Task requirements. Your task is to retype the lines from the opening of the material through the line that includes "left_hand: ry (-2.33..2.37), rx". Do not copy the pictures.

Content starts

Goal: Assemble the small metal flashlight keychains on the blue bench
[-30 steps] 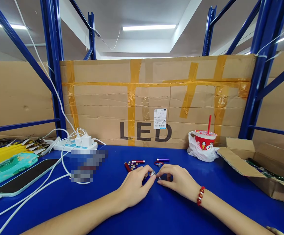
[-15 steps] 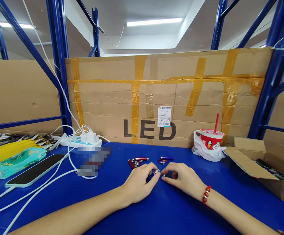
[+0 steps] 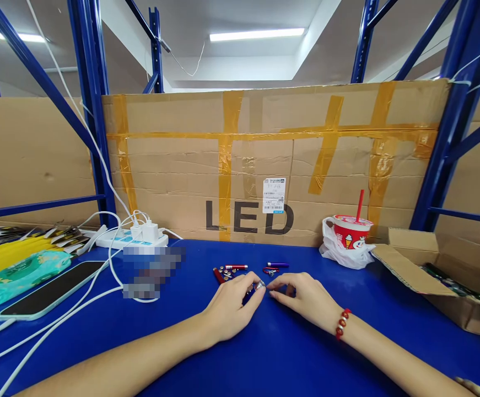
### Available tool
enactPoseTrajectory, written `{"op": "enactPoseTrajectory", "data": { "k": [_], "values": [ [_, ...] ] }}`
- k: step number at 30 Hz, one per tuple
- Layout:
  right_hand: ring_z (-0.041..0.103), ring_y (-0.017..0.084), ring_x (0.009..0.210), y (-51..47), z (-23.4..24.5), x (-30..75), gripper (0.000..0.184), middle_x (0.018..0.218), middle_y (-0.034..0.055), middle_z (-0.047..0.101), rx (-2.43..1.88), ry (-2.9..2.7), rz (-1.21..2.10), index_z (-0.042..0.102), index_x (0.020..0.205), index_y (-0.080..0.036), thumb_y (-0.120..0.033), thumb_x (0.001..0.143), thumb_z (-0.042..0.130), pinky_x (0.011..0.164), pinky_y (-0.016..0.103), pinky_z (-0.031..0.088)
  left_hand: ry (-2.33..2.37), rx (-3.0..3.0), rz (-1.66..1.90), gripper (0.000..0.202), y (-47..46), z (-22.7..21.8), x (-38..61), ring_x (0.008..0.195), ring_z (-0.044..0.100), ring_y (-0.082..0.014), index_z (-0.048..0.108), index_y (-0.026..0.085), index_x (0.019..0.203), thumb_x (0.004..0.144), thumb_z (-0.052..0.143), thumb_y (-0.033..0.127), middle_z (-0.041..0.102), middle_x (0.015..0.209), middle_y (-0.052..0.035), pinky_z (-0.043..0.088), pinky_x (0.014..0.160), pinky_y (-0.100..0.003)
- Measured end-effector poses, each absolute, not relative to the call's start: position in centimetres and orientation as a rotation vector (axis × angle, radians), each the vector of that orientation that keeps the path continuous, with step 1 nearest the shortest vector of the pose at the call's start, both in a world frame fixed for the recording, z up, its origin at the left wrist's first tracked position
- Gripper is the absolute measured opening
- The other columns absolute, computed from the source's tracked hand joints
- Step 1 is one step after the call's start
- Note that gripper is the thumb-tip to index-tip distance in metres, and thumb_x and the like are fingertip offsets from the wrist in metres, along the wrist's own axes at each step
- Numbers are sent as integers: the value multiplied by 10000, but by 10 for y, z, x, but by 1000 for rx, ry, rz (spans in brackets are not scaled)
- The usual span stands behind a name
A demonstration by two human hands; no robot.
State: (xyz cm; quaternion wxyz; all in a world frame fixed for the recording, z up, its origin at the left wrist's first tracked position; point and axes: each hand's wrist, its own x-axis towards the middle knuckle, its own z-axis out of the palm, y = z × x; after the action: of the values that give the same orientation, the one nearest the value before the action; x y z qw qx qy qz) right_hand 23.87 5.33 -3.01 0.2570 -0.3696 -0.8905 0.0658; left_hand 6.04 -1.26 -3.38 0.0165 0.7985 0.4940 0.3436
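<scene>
My left hand (image 3: 229, 309) pinches a small tube with a silvery end (image 3: 259, 285) between thumb and fingers; most of the tube is hidden by the hand. Just to the right, my right hand (image 3: 306, 298) has its thumb and index fingertips slightly apart, close to the silvery end, and nothing shows between them. Beyond the left hand lie a dark red tube (image 3: 219, 275), a thinner red tube with a silvery end (image 3: 236, 267) and several small button cells (image 3: 227, 273). A blue tube (image 3: 278, 264) rests behind a small red-and-silver piece (image 3: 270, 271).
On the right stand a red drink cup (image 3: 349, 234) in a white bag and an open cardboard box (image 3: 450, 309). To the left are a phone (image 3: 53, 292), white cables (image 3: 66, 314), a power strip (image 3: 109, 238) and a teal packet (image 3: 25, 275). Cardboard (image 3: 173, 165) closes off the back.
The small silvery piece at my right fingertips no longer shows. My left hand still holds the tube. The whole view has shifted slightly.
</scene>
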Motion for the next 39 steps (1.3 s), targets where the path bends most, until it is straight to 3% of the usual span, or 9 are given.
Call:
{"op": "enactPoseTrajectory", "data": {
  "k": [15,17,21,24,28,39],
  "values": [
    [576,113,725,61,-35,238,210,907,1,632,-908,-2312,239,660,885,-221,-179,728,527,669,248,441,1547,2495,1044,296,-12,-35,60,643,511,-124,492,173,892,898,301,399,549,686,-5,366,610,-227],
    [583,124,757,61,-34,236,212,920,33,628,-845,-2158,421,657,906,-181,-220,719,564,659,242,464,1536,2502,1042,301,-12,-35,60,633,508,-123,489,170,896,899,296,400,547,679,-6,366,607,-226],
    [601,128,764,54,-25,232,359,866,95,633,-745,-1615,1124,640,898,-85,-404,750,566,664,216,502,1546,2509,1034,298,-12,-34,61,631,505,-125,487,168,888,898,296,397,554,682,-8,362,612,-233],
    [618,122,708,50,-18,232,302,805,94,637,-657,-1248,1444,622,818,-74,-366,750,593,717,225,514,1544,2502,1031,301,-12,-33,61,644,508,-125,482,169,881,901,290,399,564,695,-8,363,630,-239],
    [629,152,783,48,-16,233,199,850,100,643,-576,-1081,1582,610,817,-86,-276,759,596,763,253,521,1545,2506,1040,307,-12,-33,61,668,518,-131,486,171,883,901,288,405,565,698,-7,368,654,-247],
    [614,189,883,45,-20,232,300,935,123,636,-521,-1196,1589,633,894,-75,-297,696,664,792,247,521,1561,2521,1017,283,-12,-33,61,649,512,-122,477,176,870,903,299,393,554,677,6,358,630,-233]
  ]
}}
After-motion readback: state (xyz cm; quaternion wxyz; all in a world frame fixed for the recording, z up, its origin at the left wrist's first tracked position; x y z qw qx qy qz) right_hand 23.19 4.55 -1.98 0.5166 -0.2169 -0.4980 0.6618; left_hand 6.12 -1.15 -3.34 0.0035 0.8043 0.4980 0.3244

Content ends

Your solution.
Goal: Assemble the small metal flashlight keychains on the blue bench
[-30 steps] 
[-15 steps] 
[+0 steps] 
### Available tool
enactPoseTrajectory, written `{"op": "enactPoseTrajectory", "data": { "k": [_], "values": [ [_, ...] ] }}`
- k: step number at 30 Hz, one per tuple
- Layout:
  right_hand: ring_z (-0.041..0.103), ring_y (-0.017..0.084), ring_x (0.009..0.210), y (-51..47), z (-23.4..24.5), x (-30..75), gripper (0.000..0.184), middle_x (0.018..0.218), middle_y (-0.034..0.055), middle_z (-0.047..0.101), rx (-2.43..1.88), ry (-2.9..2.7), rz (-1.21..2.10), index_z (-0.042..0.102), index_x (0.020..0.205), index_y (-0.080..0.036), thumb_y (-0.120..0.033), thumb_x (0.001..0.143), thumb_z (-0.042..0.130), pinky_x (0.011..0.164), pinky_y (-0.016..0.103), pinky_z (-0.031..0.088)
  left_hand: ry (-2.33..2.37), rx (-3.0..3.0), rz (-1.66..1.90), gripper (0.000..0.202), y (-47..46), z (-22.7..21.8), x (-38..61), ring_x (0.008..0.195), ring_z (-0.044..0.100), ring_y (-0.082..0.014), index_z (-0.048..0.108), index_y (-0.026..0.085), index_x (0.019..0.203), thumb_x (0.004..0.144), thumb_z (-0.052..0.143), thumb_y (-0.033..0.127), middle_z (-0.041..0.102), middle_x (0.015..0.209), middle_y (-0.052..0.035), pinky_z (-0.043..0.088), pinky_x (0.014..0.160), pinky_y (-0.100..0.003)

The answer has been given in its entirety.